Usually sporadic, pheochromocytoma can, on occasion, complicate genetic disorders, such as neurofibromatosis 1, von Hippel-Lindau disease, and multiple endocrine neoplasia 2; some families seem to have just pheochromocytoma, where it may have occurred by chance. The natural history of a large kindred believed to have an excess of pheochromocytoma 34 years ago was followed with the hypothesis that the predisposition was, in fact, present and that family education and surveillance would decrease mortality.
Prospective observation and diagnostic surveillance for pheochromocytoma were conducted on the inception cohort, defined as three branches of the kindred in 1960. Of 619 descendants of three (of 11) siblings of German origin, 333 were evaluated in person at least once in the three decades of surveillance. No pheochromocytomas were known to have occurred in the eight other branches. A total of 522 persons from the 11 branches were evaluated.

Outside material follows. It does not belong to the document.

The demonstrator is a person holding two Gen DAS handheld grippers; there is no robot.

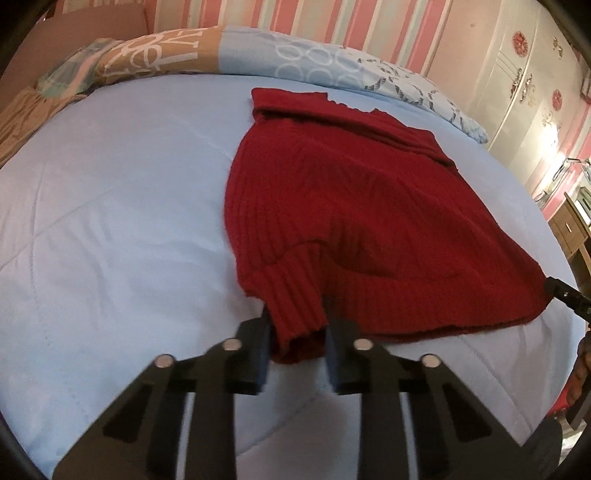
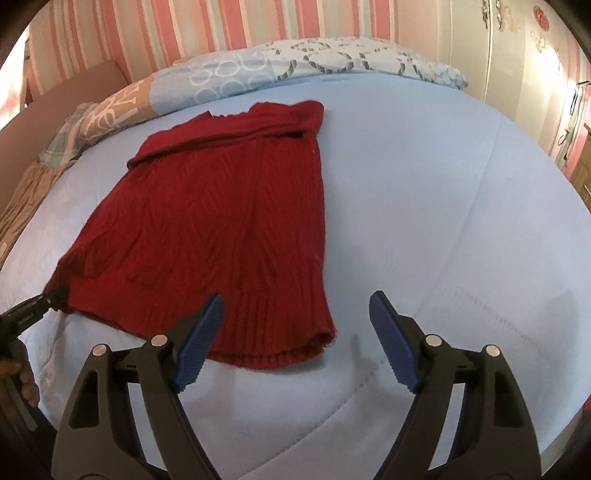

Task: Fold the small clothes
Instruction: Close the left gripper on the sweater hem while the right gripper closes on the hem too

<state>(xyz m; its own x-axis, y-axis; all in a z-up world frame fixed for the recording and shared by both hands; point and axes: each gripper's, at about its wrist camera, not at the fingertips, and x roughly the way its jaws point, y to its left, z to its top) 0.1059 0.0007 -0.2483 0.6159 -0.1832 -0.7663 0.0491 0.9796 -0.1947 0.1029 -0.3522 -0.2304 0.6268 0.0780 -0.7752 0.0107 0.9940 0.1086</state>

Five of the eight initial patients with pheochromocytoma died of cardiovascular complications attributable to the tumor. In follow-up, eight additional relatives were newly diagnosed with pheochromocytomas (at an average age of 19 years), and others had additional or recurrent pheochromocytomas, meningioma, para-adrenal paraganglioma, and a functioning glomus vagale; none died.
A continuing excess of pheochromocytoma seems present in the family. Whether the incompletely penetrant gene in this family is allelic to the von Hippel-Lindau gene on chromosome 3 or is a distinct locus remains to be resolved with molecular studies. Meanwhile, education and surveillance seem to decrease mortality from pheochromocytoma in this family.(Arch Intern Med. 1993;153:2550-2556)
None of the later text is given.